### What to work on
Your answer must contain each line of the data, copied exactly.

### Records shown
++++++++

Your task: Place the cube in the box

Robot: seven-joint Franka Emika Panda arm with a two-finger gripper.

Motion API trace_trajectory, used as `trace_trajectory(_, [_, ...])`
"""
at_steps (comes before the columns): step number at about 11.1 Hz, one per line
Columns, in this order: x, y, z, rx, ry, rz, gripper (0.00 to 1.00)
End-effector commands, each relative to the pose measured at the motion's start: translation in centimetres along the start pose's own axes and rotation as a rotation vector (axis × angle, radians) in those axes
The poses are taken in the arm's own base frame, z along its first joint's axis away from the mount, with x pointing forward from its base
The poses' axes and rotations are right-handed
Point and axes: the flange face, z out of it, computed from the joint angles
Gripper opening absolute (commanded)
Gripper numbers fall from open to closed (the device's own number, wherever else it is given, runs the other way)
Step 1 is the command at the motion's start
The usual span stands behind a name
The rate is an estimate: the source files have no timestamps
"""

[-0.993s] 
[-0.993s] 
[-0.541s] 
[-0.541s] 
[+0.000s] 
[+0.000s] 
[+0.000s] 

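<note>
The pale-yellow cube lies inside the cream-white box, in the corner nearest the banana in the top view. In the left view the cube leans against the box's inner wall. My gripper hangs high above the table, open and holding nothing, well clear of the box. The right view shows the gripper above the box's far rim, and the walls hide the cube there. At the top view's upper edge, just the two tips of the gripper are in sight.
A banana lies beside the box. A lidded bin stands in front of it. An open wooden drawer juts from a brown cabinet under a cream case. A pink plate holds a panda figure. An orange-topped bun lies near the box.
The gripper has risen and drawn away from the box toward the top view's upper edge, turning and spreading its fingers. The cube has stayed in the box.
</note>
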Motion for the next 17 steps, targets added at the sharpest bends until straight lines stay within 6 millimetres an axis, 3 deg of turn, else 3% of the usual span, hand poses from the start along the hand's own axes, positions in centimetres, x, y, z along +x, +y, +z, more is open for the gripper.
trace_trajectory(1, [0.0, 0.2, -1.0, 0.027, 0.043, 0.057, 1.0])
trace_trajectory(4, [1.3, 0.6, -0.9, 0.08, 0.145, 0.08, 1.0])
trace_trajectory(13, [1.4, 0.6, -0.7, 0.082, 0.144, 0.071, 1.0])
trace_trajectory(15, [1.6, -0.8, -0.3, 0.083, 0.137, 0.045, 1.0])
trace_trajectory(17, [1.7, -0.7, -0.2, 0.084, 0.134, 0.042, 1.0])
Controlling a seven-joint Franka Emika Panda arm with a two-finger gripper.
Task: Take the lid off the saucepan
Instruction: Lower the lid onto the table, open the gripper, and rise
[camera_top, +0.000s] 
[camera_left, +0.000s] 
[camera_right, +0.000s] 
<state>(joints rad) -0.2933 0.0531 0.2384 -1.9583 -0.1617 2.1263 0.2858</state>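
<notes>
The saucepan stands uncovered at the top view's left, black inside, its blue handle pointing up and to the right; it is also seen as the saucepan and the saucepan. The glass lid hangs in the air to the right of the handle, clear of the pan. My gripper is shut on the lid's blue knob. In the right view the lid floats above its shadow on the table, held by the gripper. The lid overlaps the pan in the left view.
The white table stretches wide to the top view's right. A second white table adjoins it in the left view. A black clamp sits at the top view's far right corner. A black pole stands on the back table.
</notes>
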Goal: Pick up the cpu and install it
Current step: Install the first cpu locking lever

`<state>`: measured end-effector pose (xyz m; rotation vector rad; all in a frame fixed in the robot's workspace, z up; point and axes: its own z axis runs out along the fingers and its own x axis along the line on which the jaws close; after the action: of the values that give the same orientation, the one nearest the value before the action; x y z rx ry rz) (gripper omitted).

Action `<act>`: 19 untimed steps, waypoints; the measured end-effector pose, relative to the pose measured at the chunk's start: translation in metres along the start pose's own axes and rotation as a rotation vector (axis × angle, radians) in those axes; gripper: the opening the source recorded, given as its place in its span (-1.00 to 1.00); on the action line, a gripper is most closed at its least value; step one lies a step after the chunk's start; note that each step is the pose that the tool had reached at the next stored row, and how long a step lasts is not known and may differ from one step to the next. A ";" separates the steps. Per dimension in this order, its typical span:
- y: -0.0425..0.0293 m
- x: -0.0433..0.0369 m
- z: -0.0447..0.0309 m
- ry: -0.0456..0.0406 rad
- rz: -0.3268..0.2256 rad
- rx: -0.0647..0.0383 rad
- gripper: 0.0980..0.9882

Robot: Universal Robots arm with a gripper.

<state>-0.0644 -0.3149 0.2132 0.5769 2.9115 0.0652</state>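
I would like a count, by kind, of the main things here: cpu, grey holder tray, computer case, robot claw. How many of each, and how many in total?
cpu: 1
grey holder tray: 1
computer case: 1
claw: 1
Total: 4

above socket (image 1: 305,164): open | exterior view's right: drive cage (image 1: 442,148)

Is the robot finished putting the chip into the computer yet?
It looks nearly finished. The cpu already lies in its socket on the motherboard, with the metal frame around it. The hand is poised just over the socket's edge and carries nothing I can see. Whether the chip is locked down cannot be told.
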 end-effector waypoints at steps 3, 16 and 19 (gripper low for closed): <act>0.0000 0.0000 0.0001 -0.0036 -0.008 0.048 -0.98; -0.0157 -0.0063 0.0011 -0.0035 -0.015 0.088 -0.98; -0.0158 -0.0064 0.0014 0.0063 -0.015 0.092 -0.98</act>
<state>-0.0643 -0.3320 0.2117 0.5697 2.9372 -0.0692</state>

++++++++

### Output of the exercise
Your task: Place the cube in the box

Robot: seven-joint Franka Emika Panda arm with a two-finger gripper.

Motion API trace_trajectory, used as `trace_trajectory(_, [_, ...])`
"""
at_steps (comes before the columns): step number at about 11.1 Hz, one per line
Columns, in this order: x, y, z, rx, ry, rz, gripper (0.00 to 1.00)
End-effector commands, each relative to the pose measured at the motion's start: translation in centimetres along the start pose's own axes and rotation as a rotation vector (axis × angle, radians) in those axes
The poses are taken in the arm's own base frame, z along its first joint's axis away from the mount, with x pointing forward from its base
The poses' axes and rotations are right-handed
Point and axes: the flange face, z out of it, computed from the joint angles
Gripper opening absolute (commanded)
Gripper numbers fall from open to closed (the device's own number, wherever else it is given, runs the other way)
Step 1 is the command at the motion's start
The usual span stands behind a name
The rate is an estimate: the source files have no timestamps
"""

[-0.993s] 
[-0.993s] 
[-0.541s] 
[-0.541s] 
[+0.000s] 
[+0.000s] 
[+0.000s] 

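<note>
The pale-yellow cube lies inside the cream-white box, in the corner nearest the banana in the top view. In the left view the cube leans against the box's inner wall. My gripper hangs high above the table, open and holding nothing, well clear of the box. The right view shows the gripper above the box's far rim, and the walls hide the cube there. At the top view's upper edge, just the two tips of the gripper are in sight.
A banana lies beside the box. A lidded bin stands in front of it. An open wooden drawer juts from a brown cabinet under a cream case. A pink plate holds a panda figure. An orange-topped bun lies near the box.
The gripper has risen and drawn away from the box toward the top view's upper edge, turning and spreading its fingers. The cube has stayed in the box.
</note>
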Motion for the next 17 steps, targets added at the sharpest bends until straight lines stay within 6 millimetres an axis, 3 deg of turn, else 3% of the usual span, hand poses from the start along the hand's own axes, positions in centimetres, x, y, z along +x, +y, +z, more is open for the gripper.
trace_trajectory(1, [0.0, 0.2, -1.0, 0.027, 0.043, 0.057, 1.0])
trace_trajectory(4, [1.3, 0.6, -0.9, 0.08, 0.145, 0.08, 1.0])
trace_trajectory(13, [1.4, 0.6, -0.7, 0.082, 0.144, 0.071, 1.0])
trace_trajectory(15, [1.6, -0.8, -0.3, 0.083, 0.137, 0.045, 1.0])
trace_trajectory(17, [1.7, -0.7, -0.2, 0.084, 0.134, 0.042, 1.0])
Controlling a seven-joint Franka Emika Panda arm with a two-finger gripper.
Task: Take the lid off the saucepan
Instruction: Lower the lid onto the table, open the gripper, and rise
[camera_top, +0.000s] 
[camera_left, +0.000s] 
[camera_right, +0.000s] 
<state>(joints rad) -0.2933 0.0531 0.2384 -1.9583 -0.1617 2.1263 0.2858</state>
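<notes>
The saucepan stands uncovered at the top view's left, black inside, its blue handle pointing up and to the right; it is also seen as the saucepan and the saucepan. The glass lid hangs in the air to the right of the handle, clear of the pan. My gripper is shut on the lid's blue knob. In the right view the lid floats above its shadow on the table, held by the gripper. The lid overlaps the pan in the left view.
The white table stretches wide to the top view's right. A second white table adjoins it in the left view. A black clamp sits at the top view's far right corner. A black pole stands on the back table.
</notes>
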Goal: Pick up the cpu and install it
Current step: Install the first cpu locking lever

`<state>`: measured end-effector pose (xyz m; rotation vector rad; all in a frame fixed in the robot's workspace, z up; point and axes: its own z axis runs out along the fingers and its own x axis along the line on which the jaws close; after the action: of the values that give the same orientation, the one nearest the value before the action; x y z rx ry rz) (gripper omitted).

Action `<act>`: 19 untimed steps, waypoints; the measured end-effector pose, relative to the pose measured at the chunk's start: translation in metres along the start pose's own axes and rotation as a rotation vector (axis × angle, radians) in those axes; gripper: the opening the source recorded, given as its place in its span (-1.00 to 1.00); on the action line, a gripper is most closed at its least value; step one lies a step after the chunk's start; note that each step is the pose that the tool had reached at the next stored row, and how long a step lasts is not known and may differ from one step to the next. A ";" separates the steps. Per dimension in this order, its typical span:
- y: -0.0425..0.0293 m
- x: -0.0433..0.0369 m
- z: -0.0447..0.0309 m
- ry: -0.0456..0.0406 rad
- rz: -0.3268..0.2256 rad
- rx: -0.0647..0.0383 rad
- gripper: 0.0980..0.9882

Robot: Universal Robots arm with a gripper.

<state>-0.0644 -0.3149 0.2132 0.5769 2.9115 0.0652</state>
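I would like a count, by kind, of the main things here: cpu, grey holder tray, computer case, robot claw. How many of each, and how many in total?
cpu: 1
grey holder tray: 1
computer case: 1
claw: 1
Total: 4

above socket (image 1: 305,164): open | exterior view's right: drive cage (image 1: 442,148)

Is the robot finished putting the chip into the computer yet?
It looks nearly finished. The cpu already lies in its socket on the motherboard, with the metal frame around it. The hand is poised just over the socket's edge and carries nothing I can see. Whether the chip is locked down cannot be told.
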 end-effector waypoints at steps 3, 16 and 19 (gripper low for closed): <act>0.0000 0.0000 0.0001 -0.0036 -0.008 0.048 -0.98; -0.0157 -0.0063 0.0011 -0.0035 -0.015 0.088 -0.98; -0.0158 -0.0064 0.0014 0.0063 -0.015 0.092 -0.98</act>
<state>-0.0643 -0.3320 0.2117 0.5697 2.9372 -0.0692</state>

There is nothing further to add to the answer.